Rare exemple de deux Poggiolais photographiés ensemble pendant la guerre de 1914-1918, l'image publiée hier permettait de poser plusieurs questions.
Elle peut être agrandie en cliquant sur elle.
1) L'identité de ces deux soldats:
A gauche, Jean-Antoine FRANCESCHETTI (1897-1987) en uniforme de chasseur à pied et, à droite, Jean-Baptiste PAOLI (1896-1993) habillé en artilleur.
Ils se trouvaient, en 1918, en permission à Marseille. Ils allèrent se faire tirer le portrait au studio Photo-Eclair du 18 rue de la Cannebière (qui ne devint La Canebière, avec un seul « n » qu’en 1927). Le nom et l'adresse sont mentionnés sur la partie supérieure de la photo.

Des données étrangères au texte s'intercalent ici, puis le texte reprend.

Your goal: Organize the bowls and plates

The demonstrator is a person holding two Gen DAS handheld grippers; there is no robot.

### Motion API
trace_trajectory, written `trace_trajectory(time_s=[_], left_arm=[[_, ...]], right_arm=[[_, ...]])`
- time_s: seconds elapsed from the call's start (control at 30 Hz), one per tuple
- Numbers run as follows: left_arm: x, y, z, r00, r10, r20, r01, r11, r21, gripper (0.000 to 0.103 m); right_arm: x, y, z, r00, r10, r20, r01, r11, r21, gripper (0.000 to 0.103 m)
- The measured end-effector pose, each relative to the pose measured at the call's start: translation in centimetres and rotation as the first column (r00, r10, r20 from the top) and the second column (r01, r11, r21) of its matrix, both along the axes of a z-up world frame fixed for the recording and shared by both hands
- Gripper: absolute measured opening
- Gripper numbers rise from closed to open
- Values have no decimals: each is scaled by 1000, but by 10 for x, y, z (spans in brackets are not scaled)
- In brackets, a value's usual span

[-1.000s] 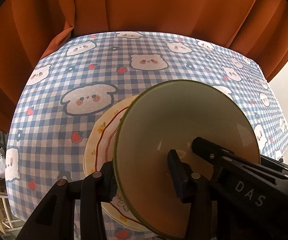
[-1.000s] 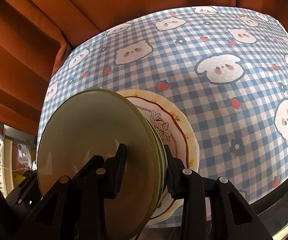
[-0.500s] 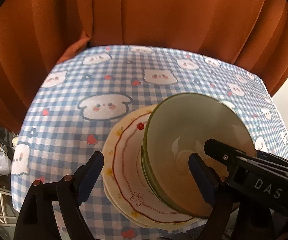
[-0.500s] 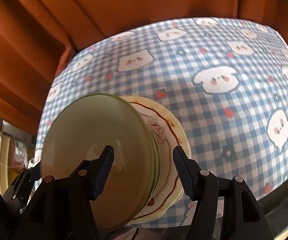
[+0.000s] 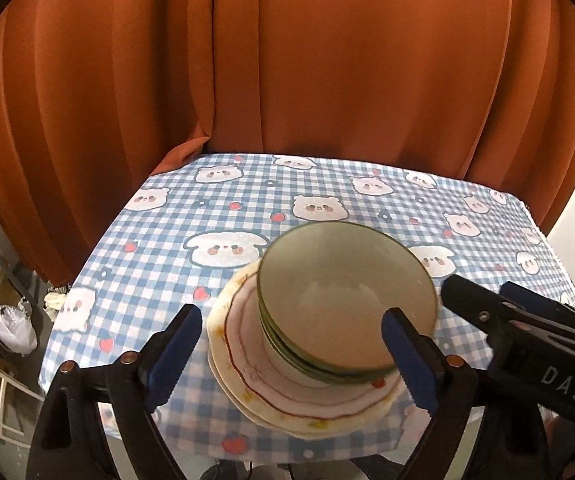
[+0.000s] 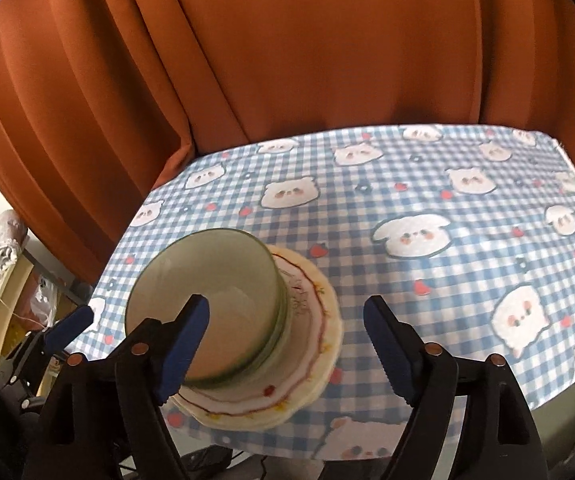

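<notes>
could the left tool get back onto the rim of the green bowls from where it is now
Probably yes. The left tool, whose jaws have just been opening, stands open and empty above the stacked green ceramic bowls on the cream floral plates; nothing lies between them.

Left wrist view: looks steeply down along its own fingers from the table's near edge, facing the orange curtain (image 5: 327, 60). Right wrist view: same heading, set to the right. Both sit near and share the stacked bowls (image 5: 343, 300) (image 6: 203, 304), the plates (image 5: 299, 408) (image 6: 307, 384), and the checked tablecloth (image 5: 159, 248) (image 6: 467, 280).
</notes>
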State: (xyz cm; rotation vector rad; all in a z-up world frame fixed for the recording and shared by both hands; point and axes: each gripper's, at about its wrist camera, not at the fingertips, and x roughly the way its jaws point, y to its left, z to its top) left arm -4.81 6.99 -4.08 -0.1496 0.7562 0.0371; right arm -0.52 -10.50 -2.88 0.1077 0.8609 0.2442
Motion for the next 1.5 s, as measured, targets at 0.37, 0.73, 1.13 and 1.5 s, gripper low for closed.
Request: trace_trajectory(time_s=[0.37,0.73,1.13,1.5], left_arm=[[-48,-24,-17,998,48,47,-49,999,10,94],[-78,-55,-15,998,1,68,-4,999,54,95],[-85,-60,-8,995,3,98,-9,998,54,97],[-83,-60,-5,993,5,114,-11,999,51,98]], right_arm=[[-52,-56,-11,995,-42,90,49,995,-84,96],[-102,-88,-18,983,-89,160,107,988,-108,103],[-119,-95,-6,974,-88,209,114,986,-119,103],[-119,-95,-2,969,-89,229,121,984,-132,103]])
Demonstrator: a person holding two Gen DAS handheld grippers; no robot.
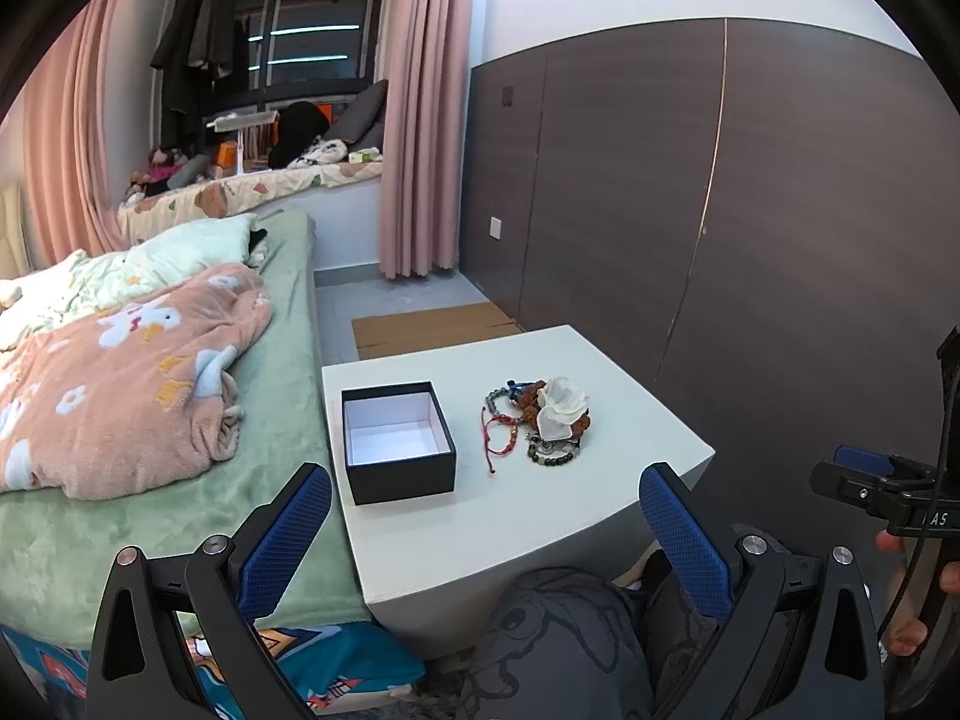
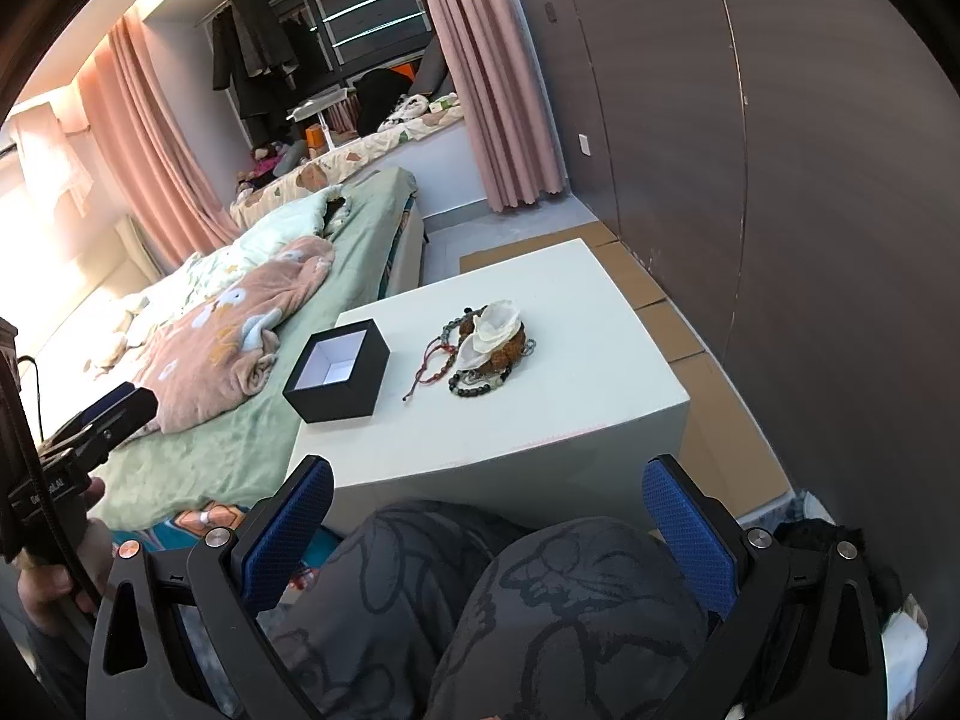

Les deux amis ont encore un peu le visage juvénile. Ils regardent attentivement l’objectif et sont serrés l'un comme l'autre pour bien être sur la photo. On distingue dans leurs regards le soulagement d’être vivants et l’inquiétude pour l’avenir car la guerre n’était pas encore terminée.
La date de ce document peut être estimée avec une petite marge d'incertitude. Jean-Baptiste PAOLI porte sur son col le nombre 283. Or, incorporé en avril 1915, il fut affecté au 283e régiment d'artillerie lourde en octobre 1917. D'autre part, Jean-Antoine FRANCESCHETTI, mobilisé en janvier 1916, déjà blessé par un éclat d'obus en avril 1917, fut ensuite gravement intoxiqué par les gaz de combat en août 1918. La photo a été réalisée entre octobre 1917 et août 1918, plus vraisemblablement au début de 1918.
2) Quel record ont-ils établi?
La réponse se lit dans la phrase présentant leur identité. Jean-Antoine étant décédé en 1987, à 90 ans, et Jean-Baptiste en 1993, à 97 ans, ils furent les derniers survivants des anciens combattants poggiolais.
Il en restait 46 en 1945 et encore 22 en 1965.
Deux autres questions ayant des rapports plus lointains avec les deux Poggiolais ont été suscitées par cette photo.
3) Quel est le rapport entre ces deux soldats et la Foire Internationale de Marseille?
Le rapport est le parc Chanot. Pendant la Grande Guerre, Marseille était un centre de transit important pour les troupes arrivant ou partant par la mer et, dans l'attente d'un embarquement pour une permission en Corse ou d'un départ par train vers le front, ces deux Poggiolais, comme des milliers d'autres militaires, logeaient dans le camp de l'American Park, près du rond-point du Prado. L'American Park était un parc d'attractions qui avait été pris par l'armée pour servir de camp d'hébergement.
Après la guerre, ce lieu, rebaptisé Parc Chanot, en l'honneur d'un maire de Marseille, fut utilisé (et il l'est toujours) pour implanter la Foire-exposition qui se déroule chaque seconde quinzaine du mois de septembre.
4) Quel est le point commun entre ces deux Poggiolais et la famille de Charles Aznavour?
A première lecture, cette question semble vraiment saugrenue. Pourtant, il faut regarder le nom du studio de photographie où les deux Poggiolais s'étaient rendus: Photo-Eclair.
Pour donner une identité et des papiers aux Arméniens ayant fui le génocide perpétré par les Turcs, et qui débarquaient tous à Marseille, les autorités françaises décidèrent de réaliser des photos d'identité et Photo-Eclair fut chargé de cette besogne. L'Eglise arménienne marseillaise réalisa des actes de naissance et de baptême qui, accompagnés de ces photos, servirent de certificats d'état-civil provisoires.
On sait que les parents de Charles Aznavour (qui naquit un peu plus tard à Paris) passèrent par Marseille. Ils furent certainement photographiés à cet endroit.
Comme quoi, une simple photo peut donner des renseignements sur de nombreux sujets.
Des renseignements supplémentaires se trouvent dans l'article de Michèle Delaage "Photographie et photographes" dans Une, deux, trois... La Canebière, Comité du Vieux Marseille, novembre 2017.